Kawasaki(カワサキ)

多角経営でなく二輪車で勝負をしてきた会社

現在日本国内でバイクメーカーとして運営している企業は4社のみとなっています。
かつては日本国内だけでもバイク製造メーカーは数百社が存在していたのですが、その多くが淘汰されてしまいました。

この動きは日本だけでなく世界全体で起こっており、現在は見かけることができなくなった幻の車種が数多く存在しています。

逆に生き残ることができている企業というのは、二輪車の製造にこだわりを持たず多角的に経営を展開してきたということで共通しています。

いち早く自動車業を展開してきたホンダや、楽器メーカーとしてスタートしたヤマハ、編機と軍需産業により基盤を作ったスズキと言った感じです。

しかしそんな中にあって今現在もオートバイ製造をメインとして事業展開しているのがカワサキです。
KAWASAKIこと株式会社カワサキモータースジャパンは、川崎重工株式会社の子会社として長年二輪車製造をメインに行ってきました。

カワサキの前身になった会社はもともとは造船業を行っておりその後に鉄道業や航空業などの製造を行ってきました。

カワサキという社名の由来は現在のカワサキグループの創業者である川崎正蔵に由来しています。
川崎正蔵は鹿児島県の呉服屋の息子として生まれたのち、長崎で貿易を学びのちに海運業を行ったことにより造船の道に進んでいます。

BMWをベースにしたRSY号

カワサキのバイクは当初独自のブランドではなく別の会社のバイクのエンジン部分を製造するという方法でバイク製造に関わってきました。

大阪のあった天野工業株式会社によるRSY号に使用されたのがドイツのBMWを参考にして開発したエンジンであり、軽二輪車両向けの4サイクルエンジンとして当時人気となりました。

もともと川崎航空機という会社は岐阜県にある航空機機体を作る工場と、神戸にあるエンジン製造部門である神戸製作所(明石工場)とに分離していたのですが、戦後1945年にはこの二つの製作所が合同でバイク・スクーターを製造しました。

のちに1959年にも同じく合同で軽乗用車を開発しましたが、販売ルートを確立することができずに商業的には失敗となっています。

転機となったのが東京にある川崎明発工業にエンジンを送り、東京車体が設計をして作った「明発」というバイクで、のちに「メイハツ」シリーズとしてカワサキのバイクの代表的存在となっていきます。
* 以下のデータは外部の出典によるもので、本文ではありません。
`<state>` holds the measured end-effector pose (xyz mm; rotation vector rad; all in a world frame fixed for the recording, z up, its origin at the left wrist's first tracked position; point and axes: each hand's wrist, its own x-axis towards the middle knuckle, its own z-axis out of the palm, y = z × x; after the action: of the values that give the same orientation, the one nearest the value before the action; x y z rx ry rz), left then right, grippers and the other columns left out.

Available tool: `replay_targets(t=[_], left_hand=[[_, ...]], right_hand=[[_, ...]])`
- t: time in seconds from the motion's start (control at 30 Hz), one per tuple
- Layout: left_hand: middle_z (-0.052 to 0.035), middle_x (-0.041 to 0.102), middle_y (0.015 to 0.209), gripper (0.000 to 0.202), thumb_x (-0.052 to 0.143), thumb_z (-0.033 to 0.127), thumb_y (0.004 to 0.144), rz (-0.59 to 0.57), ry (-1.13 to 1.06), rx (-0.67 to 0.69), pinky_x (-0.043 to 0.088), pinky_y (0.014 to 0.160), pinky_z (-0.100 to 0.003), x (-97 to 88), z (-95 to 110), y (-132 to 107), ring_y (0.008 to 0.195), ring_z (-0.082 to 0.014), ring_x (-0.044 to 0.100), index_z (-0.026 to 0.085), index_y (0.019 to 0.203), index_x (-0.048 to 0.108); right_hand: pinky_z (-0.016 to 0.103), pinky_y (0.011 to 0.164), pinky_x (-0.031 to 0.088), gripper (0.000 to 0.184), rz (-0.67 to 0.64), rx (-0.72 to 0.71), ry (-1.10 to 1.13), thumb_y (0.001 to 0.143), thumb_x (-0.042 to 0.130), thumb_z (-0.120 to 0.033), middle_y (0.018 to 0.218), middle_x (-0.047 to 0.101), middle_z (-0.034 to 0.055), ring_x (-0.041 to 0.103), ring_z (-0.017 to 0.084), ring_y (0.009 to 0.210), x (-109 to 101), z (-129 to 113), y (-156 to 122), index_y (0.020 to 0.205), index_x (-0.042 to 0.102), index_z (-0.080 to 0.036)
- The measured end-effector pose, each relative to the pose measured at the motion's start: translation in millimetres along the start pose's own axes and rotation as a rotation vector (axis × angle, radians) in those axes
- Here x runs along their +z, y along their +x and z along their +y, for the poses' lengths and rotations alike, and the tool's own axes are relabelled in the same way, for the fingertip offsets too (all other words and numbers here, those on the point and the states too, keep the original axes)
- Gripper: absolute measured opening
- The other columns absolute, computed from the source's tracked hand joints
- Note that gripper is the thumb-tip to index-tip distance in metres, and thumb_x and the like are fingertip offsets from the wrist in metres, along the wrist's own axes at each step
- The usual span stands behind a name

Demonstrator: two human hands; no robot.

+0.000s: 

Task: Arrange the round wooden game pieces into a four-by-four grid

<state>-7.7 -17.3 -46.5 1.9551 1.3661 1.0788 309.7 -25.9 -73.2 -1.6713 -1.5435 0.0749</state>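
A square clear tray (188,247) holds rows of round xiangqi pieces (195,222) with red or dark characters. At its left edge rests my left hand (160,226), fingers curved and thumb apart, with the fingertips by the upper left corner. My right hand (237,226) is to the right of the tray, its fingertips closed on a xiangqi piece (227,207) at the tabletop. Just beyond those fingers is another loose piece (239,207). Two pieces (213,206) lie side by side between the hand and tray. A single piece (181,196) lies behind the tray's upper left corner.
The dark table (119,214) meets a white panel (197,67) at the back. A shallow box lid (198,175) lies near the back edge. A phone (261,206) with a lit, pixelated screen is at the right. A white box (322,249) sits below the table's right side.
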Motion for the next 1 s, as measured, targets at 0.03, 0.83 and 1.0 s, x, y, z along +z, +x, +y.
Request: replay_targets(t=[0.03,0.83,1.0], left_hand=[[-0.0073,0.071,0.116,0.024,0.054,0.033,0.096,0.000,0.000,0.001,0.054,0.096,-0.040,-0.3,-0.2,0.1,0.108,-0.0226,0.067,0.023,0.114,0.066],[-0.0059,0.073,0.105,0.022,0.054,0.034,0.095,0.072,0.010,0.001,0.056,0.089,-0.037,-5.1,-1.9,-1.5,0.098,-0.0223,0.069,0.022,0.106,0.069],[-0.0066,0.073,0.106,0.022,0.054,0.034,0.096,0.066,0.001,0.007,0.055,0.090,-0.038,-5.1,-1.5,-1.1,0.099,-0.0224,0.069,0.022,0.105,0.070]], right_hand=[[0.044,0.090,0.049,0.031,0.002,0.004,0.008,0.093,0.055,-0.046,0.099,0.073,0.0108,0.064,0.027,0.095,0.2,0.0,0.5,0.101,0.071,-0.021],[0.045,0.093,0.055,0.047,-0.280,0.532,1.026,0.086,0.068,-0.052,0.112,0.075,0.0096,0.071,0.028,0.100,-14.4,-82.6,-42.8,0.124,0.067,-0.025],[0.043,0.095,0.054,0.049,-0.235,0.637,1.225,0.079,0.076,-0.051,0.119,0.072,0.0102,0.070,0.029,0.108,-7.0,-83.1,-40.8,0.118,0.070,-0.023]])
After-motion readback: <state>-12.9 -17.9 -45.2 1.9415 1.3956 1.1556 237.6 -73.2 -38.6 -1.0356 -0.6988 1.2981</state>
メイハツは80ccと125ccのに車種でスタートしましたが、のちに500ccや600ccの大型も登場することになり日本初で導入されたスイングアームがきっかけとなり一気に人気が高まります。

カワサキバイクが人気になるにつれ明発工業では生産が間に合わなくなってしまったため、次に二輪業界の老舗であった目黒製作所に依頼して「メグロ」という車種を製造することになります。

メグロでは大型バイクを中心に開発し海外への輸出も積極的に行いました。
ですが日本と異なり高速走行が当然の米国では振動面で実用性が低く、結局市場を日本国内に戻すことになります。

カワサキ車独特の特徴が男性ライダーに受ける

カワサキのバイクはエンジン性能の高さからスポーツバイクに大きな魅力があり、それが主に往年の男性ライダーに高い人気となっています。

かつては「暴走族御用達メーカー」といった不名誉な印象もありましたが、現在では性能も安定し乗りやすいバイクが多く販売されています。

カワサキのバイクが通好みされる理由の一つが「自分である程度修理スキルがないと苦労することが多い」ということで、それがある意味初心者ライダーではなく玄人ライダーからの人気につながっているようです。

カワサキのバイクには他のメーカーと違った一種独特の雰囲気があり、こだわりを持ってカスタマイズをして走りたいという人にとっておすすめになっています。